WORK ITEM
For the data below, give again exactly the lines from the one containing "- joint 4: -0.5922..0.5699" through the one containing "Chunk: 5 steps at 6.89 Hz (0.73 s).", both ends included, and no others.

--- DATASET CONTENT Enclosed Below ---

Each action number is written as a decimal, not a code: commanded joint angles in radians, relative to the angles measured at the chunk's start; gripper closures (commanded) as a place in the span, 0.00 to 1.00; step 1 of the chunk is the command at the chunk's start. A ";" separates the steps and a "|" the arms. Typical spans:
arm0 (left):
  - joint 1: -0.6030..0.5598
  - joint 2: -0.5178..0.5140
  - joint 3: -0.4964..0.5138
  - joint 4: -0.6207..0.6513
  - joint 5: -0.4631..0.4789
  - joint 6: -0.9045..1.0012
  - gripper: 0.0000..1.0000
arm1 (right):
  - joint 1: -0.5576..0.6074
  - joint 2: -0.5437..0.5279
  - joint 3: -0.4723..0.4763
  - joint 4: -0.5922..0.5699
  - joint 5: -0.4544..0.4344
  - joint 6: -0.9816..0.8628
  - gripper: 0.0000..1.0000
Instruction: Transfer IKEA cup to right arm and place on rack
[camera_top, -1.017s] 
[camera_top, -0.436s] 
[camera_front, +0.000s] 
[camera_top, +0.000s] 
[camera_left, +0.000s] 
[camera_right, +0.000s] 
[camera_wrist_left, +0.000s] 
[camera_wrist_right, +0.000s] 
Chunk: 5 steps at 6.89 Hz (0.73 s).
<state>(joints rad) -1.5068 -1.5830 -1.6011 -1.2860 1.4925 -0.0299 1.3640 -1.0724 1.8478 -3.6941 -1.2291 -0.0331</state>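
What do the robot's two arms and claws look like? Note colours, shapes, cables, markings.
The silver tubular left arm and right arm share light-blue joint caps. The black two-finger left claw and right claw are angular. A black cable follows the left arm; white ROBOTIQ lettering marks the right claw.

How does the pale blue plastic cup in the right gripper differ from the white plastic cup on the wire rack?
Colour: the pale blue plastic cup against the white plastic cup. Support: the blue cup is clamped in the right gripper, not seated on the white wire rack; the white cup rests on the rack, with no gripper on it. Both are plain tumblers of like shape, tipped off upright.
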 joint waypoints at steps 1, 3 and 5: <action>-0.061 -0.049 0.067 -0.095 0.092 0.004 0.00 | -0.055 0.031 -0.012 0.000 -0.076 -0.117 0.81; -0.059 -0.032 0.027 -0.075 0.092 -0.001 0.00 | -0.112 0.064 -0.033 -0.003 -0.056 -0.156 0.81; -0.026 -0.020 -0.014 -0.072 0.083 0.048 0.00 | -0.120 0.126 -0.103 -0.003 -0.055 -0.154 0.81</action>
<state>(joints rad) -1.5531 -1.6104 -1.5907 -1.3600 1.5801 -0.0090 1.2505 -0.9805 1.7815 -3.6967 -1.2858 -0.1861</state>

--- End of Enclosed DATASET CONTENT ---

TASK RESULT
  - joint 4: -0.5922..0.5699
  - joint 5: -0.4544..0.4344
  - joint 6: -0.9816..0.8628
  - gripper: 0.0000..1.0000
Instruction: Transfer IKEA cup to right arm and place on rack
[camera_top, -1.017s] 
[camera_top, -0.436s] 
[camera_front, +0.000s] 
[camera_top, +0.000s] 
[camera_left, +0.000s] 
[camera_right, +0.000s] 
[camera_wrist_left, +0.000s] 
[camera_wrist_right, +0.000s] 
Chunk: 5 steps at 6.89 Hz (0.73 s).

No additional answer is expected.